Task description: Could you filter the records below and return each line that holds "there"?

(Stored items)

======

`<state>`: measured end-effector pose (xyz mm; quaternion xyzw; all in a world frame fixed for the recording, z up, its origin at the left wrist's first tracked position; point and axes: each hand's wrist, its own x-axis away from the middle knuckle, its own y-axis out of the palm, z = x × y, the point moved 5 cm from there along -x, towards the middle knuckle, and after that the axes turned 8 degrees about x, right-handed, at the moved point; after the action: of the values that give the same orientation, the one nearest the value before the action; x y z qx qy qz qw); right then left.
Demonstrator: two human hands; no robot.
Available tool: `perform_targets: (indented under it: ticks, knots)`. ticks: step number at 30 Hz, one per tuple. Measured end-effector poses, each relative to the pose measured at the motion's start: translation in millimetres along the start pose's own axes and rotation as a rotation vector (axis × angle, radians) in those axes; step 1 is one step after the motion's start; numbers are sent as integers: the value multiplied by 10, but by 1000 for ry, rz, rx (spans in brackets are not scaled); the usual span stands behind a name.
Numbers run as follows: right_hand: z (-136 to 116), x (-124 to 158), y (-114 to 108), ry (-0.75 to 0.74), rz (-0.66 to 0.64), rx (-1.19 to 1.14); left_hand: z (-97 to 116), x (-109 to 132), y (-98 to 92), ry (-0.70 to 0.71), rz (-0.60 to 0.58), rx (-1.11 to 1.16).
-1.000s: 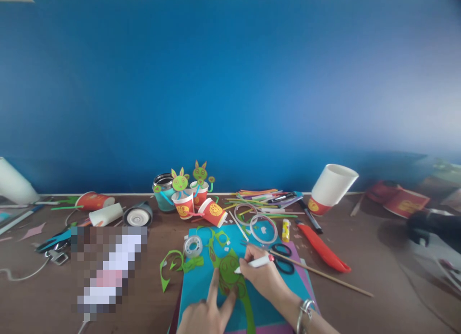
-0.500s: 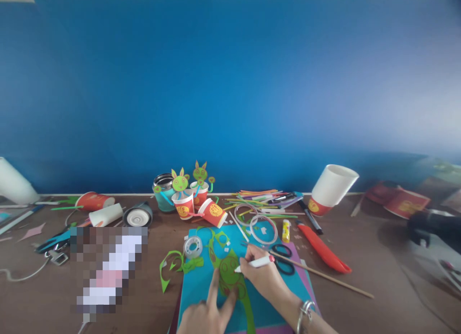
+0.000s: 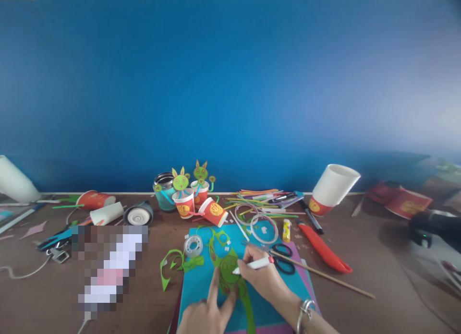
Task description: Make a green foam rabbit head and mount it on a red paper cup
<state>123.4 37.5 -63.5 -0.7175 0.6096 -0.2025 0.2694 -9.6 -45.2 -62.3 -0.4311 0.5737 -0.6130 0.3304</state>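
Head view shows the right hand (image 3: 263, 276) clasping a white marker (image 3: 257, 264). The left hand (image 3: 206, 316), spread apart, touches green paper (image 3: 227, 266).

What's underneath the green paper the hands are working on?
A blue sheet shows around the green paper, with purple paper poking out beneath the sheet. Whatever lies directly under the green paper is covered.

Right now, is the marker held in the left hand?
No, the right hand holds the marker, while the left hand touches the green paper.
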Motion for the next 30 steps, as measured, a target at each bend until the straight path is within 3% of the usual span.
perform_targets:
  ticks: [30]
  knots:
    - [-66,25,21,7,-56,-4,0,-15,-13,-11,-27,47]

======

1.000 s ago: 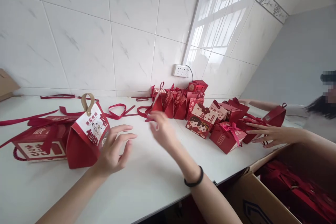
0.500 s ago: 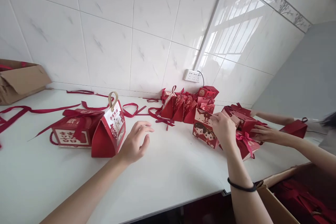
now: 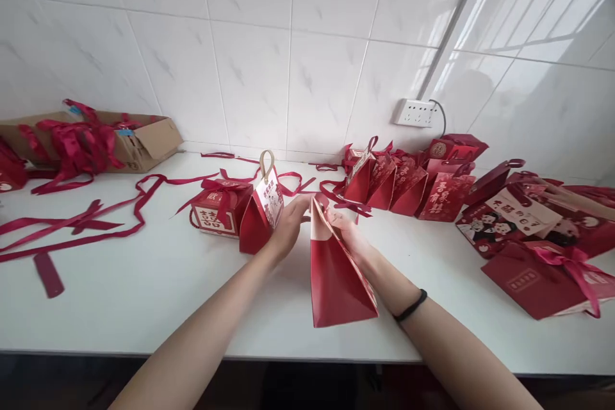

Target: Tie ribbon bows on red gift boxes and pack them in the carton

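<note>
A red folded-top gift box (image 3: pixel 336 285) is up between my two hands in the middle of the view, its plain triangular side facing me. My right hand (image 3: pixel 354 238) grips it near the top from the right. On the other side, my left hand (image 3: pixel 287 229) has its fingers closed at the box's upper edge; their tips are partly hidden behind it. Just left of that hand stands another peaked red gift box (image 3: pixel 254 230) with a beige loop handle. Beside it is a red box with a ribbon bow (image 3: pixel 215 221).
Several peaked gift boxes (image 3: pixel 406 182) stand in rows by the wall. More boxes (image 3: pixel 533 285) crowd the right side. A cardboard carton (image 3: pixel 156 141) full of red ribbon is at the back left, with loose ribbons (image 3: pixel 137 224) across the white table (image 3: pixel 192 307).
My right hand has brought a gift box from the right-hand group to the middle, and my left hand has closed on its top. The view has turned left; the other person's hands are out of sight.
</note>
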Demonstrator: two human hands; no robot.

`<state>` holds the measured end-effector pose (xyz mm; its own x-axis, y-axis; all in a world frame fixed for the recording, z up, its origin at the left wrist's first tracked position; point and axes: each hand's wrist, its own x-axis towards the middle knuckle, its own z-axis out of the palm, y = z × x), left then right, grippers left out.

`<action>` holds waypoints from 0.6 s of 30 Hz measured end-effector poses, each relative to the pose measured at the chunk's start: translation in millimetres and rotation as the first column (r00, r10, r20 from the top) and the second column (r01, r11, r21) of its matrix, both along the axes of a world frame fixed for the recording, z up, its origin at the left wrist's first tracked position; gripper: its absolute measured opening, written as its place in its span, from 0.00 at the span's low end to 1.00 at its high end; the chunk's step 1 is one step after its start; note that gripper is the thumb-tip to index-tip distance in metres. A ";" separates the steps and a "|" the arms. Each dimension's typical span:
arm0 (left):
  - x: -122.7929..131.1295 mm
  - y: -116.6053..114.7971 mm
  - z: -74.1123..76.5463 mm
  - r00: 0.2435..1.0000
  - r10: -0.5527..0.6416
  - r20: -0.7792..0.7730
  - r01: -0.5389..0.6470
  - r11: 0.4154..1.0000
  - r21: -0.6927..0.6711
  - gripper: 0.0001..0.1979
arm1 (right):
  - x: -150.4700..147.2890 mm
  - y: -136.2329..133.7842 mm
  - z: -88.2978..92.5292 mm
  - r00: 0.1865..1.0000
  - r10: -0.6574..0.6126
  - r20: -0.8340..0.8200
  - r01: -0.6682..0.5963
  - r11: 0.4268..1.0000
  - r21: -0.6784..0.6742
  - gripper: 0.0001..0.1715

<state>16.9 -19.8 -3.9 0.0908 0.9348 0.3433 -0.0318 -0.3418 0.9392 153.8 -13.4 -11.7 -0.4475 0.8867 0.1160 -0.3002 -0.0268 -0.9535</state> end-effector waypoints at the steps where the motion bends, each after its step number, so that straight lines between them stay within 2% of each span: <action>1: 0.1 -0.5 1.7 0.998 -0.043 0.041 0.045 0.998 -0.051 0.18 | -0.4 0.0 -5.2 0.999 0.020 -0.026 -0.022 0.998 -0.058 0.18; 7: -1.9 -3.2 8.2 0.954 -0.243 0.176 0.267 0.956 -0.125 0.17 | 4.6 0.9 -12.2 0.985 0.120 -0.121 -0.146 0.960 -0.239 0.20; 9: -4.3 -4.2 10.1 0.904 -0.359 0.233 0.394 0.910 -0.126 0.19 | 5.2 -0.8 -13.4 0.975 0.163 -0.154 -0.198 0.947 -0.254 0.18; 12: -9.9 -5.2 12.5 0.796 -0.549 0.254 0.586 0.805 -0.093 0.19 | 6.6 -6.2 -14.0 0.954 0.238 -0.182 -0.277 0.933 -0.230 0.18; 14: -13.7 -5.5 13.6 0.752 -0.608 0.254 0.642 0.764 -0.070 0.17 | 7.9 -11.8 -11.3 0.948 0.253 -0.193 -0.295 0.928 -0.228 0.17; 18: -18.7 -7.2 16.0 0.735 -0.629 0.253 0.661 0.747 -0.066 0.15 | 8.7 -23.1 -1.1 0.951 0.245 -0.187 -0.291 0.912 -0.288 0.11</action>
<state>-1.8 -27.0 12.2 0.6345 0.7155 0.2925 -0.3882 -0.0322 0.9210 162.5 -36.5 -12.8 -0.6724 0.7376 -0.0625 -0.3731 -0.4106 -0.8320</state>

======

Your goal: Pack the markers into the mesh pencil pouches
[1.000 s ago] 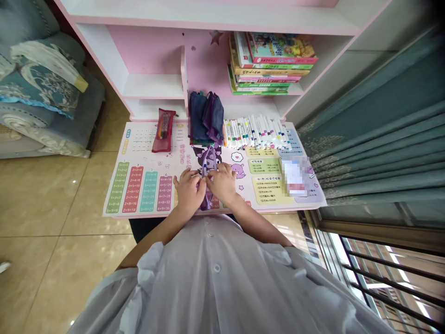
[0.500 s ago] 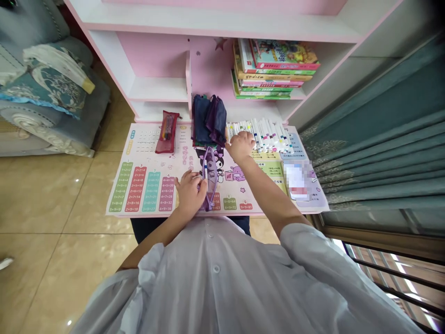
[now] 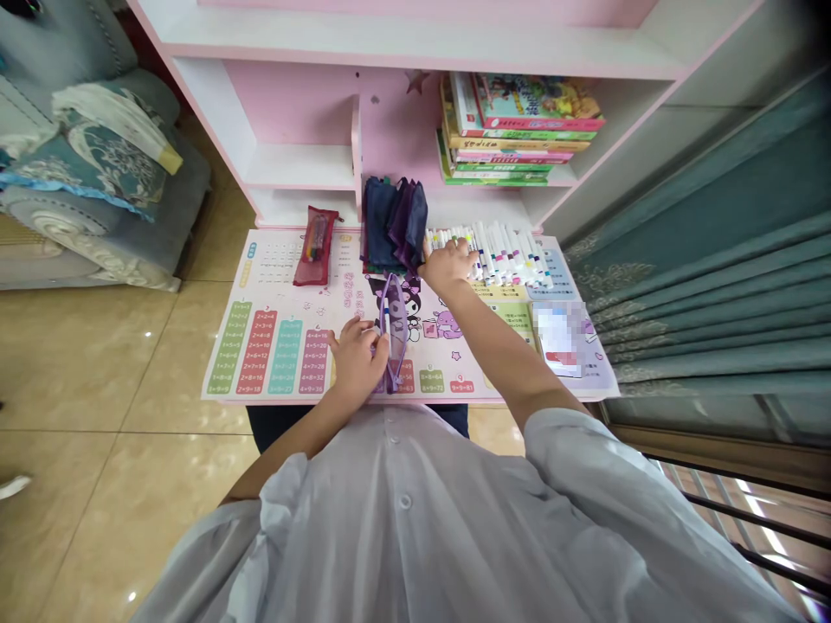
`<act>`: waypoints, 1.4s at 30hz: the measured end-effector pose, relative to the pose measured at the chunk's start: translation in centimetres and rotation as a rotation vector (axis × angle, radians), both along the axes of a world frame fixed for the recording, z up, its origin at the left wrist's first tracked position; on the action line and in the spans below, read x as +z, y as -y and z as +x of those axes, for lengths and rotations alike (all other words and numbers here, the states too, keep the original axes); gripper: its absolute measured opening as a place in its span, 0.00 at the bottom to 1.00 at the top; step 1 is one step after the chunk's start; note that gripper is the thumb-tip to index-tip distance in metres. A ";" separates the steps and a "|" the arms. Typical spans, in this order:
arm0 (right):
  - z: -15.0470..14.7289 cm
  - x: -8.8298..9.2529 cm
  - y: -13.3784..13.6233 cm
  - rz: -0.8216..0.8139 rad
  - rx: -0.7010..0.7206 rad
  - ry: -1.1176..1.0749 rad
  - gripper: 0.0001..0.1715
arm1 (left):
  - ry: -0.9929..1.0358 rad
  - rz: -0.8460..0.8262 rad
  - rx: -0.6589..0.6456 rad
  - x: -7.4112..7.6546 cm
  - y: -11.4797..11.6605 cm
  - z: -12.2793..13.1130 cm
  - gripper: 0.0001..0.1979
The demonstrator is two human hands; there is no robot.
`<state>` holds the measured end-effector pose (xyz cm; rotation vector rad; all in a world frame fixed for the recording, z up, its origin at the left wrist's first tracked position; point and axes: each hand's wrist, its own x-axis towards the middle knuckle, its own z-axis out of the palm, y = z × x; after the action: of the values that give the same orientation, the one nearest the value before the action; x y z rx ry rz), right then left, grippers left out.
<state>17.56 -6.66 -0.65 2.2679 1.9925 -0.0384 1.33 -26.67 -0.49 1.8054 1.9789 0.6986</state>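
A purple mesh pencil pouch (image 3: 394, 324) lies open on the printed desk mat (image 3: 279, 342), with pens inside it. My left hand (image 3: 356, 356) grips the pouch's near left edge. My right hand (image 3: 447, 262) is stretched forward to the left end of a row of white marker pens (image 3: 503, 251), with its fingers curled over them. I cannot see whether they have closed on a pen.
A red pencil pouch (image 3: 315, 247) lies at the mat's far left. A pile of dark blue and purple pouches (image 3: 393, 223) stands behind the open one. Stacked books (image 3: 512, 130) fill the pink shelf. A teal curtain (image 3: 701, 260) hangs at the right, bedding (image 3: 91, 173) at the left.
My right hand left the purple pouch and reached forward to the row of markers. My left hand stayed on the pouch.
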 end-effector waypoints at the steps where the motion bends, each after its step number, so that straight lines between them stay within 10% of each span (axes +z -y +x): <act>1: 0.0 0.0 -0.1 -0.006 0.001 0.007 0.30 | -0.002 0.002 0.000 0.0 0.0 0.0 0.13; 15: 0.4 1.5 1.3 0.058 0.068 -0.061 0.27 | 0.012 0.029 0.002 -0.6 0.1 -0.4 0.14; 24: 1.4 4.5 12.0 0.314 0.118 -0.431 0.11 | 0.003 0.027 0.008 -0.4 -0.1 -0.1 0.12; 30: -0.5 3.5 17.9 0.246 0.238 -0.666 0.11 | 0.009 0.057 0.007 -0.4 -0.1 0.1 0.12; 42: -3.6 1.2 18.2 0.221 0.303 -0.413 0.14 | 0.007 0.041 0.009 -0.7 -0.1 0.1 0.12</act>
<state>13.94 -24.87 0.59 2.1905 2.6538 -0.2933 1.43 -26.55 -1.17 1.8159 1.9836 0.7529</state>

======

Reply:
`<state>`: measured end-effector pose (xyz mm; quaternion xyzw; all in a world frame fixed for the recording, z up, its origin at the left wrist's first tracked position; point and axes: each hand's wrist, its own x-axis away from the middle knuckle, its own y-axis out of the palm, z = x × y, the point moved 5 cm from there along -x, towards the middle knuckle, and after that the axes turned 8 degrees about x, right-handed, at the moved point; after the action: of the values that give the same orientation, the one nearest the value before the action; x y z qx qy qz qw); right then left.
The demonstrator is two human hands; there is no robot.

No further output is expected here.